The Court drew a distinction that lies at the heart of its holding: “statements designed to stimulate others form a narrower category than statements that could stimulate others.” The central question to the analysis according to the Court, is whether the plaintiff plausibly alleged that the defendant “actively encouraged” infringing use — not merely whether a doctor could “plausibly read” the defendant’s statements as instructions to infringe. In a footnote, the Court took direct aim at the Federal Circuit’s recent approach to induced infringement, citing GlaxoSmithKline LLC v. Teva Pharmaceuticals USA, Inc., 7 F. 4th 1320, 1336–1337 (CA Fed. 2021), as an example of a trend that had “increasingly trained its focus on whether the relevant statements could be read by medical providers as instructions to infringe.” The Court rejected that approach: “We reject that trend today, and hereby emphasize that the key question is whether a defendant actively encouraged infringement through its statements, not merely how others may understand those statements.”

The Court then applied these principles to the specific allegations in Amarin’s complaint:

Compliance with law and industry standards is not inducement. The Court found that several of Hikma’s statements had an “obvious alternative explanation”: compliance with law or standard industry practice. Hikma’s label retained information about a clinical study involving statin patients because, by statute, a generic label must be identical to the brand-name label except for the carved-out use. Describing a drug as a “generic version” or “generic equivalent” of the brand-name comparator is “normal industry practice,” and the Court declined to “put generic manufacturers between a rock and a hard place by turning adherence to the law and industry standards into building blocks for illegal conduct.”

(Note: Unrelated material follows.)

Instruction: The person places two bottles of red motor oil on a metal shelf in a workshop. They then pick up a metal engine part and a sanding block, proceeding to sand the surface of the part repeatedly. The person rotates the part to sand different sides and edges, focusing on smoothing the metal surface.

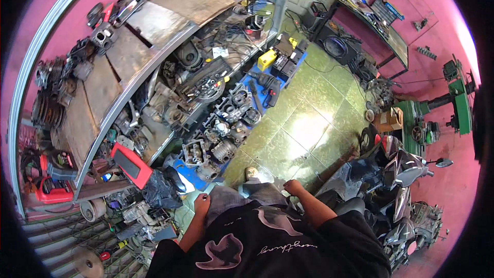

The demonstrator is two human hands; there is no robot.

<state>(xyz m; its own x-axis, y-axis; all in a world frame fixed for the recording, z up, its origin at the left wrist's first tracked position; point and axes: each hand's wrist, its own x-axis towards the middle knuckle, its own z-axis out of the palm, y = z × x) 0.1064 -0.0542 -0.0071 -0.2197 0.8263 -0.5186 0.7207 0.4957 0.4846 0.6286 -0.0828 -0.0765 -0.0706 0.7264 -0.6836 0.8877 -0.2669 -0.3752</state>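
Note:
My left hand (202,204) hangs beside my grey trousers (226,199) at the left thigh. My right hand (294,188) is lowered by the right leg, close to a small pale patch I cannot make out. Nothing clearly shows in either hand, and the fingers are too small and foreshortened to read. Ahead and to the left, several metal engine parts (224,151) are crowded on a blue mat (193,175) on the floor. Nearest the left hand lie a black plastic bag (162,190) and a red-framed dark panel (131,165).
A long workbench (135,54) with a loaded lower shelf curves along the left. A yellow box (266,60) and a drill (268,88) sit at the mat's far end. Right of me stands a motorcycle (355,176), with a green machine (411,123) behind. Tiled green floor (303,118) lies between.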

Omissions cannot constitute active inducement. The Court held that Amarin could not rely on “mere omissions, inactions, or nonfeasance” to allege active inducement, citing Twitter, Inc. v. Taamneh, 598 U.S. 471, 489 (2023). With “a healthy stretch of the imagination, one might believe that some medical providers could read between the lines and draw improper conclusions” from the skinny label’s omission of the CV Limitation of Use and from Hikma’s failure to mention that its approved use was limited to the “far-lesser-known SH indication,” the decision stated. But the Court emphasized that it looks for affirmative “statements or actions” precisely to avoid “trenching on regular commerce” based on “such a contingent chain of events.” Otherwise, “ordinary merchants could become liable for any misuse of their goods and services, no matter how attenuated their relationship with the wrongdoer.”

Vague statements combined with speculation are insufficient. The Court found that “Amarin comes up short in resting the remainder of its inducement claim on ‘vague’ statements ‘combined with speculation about how [medical providers] may act’ in response to those statements.” It rejected Amarin’s argument that medical providers “would plausibly understand” Hikma’s patient information leaflet, website description, and press release sales figures as encouragement to prescribe for the patented CV indication. The website’s description of the therapeutic category as “hypertriglyceridemia” rather than “severe hypertriglyceridemia” was, the Court analogized, “generally akin to describing a drug for leukemia as a ‘cancer drug’” — “a broad category, not an instruction to prescribe the drug for a patented use treating a specific type of cancer.” As for the press releases’ inclusion of Vascepa’s total sales figures, the Court observed that a medical provider would have to look up and read investor-directed press releases, parse the financial data, and draw a “subtle encouragement” to prescribe for the CV indication — a chain of events the Court found “possib[le]” but not “plausible.”

Impact on Skinny Labels and Indirect Infringement

The decision carries significant implications for the pharmaceutical skinny-label context in which it arises. Two big takeaways emerge from the opinion.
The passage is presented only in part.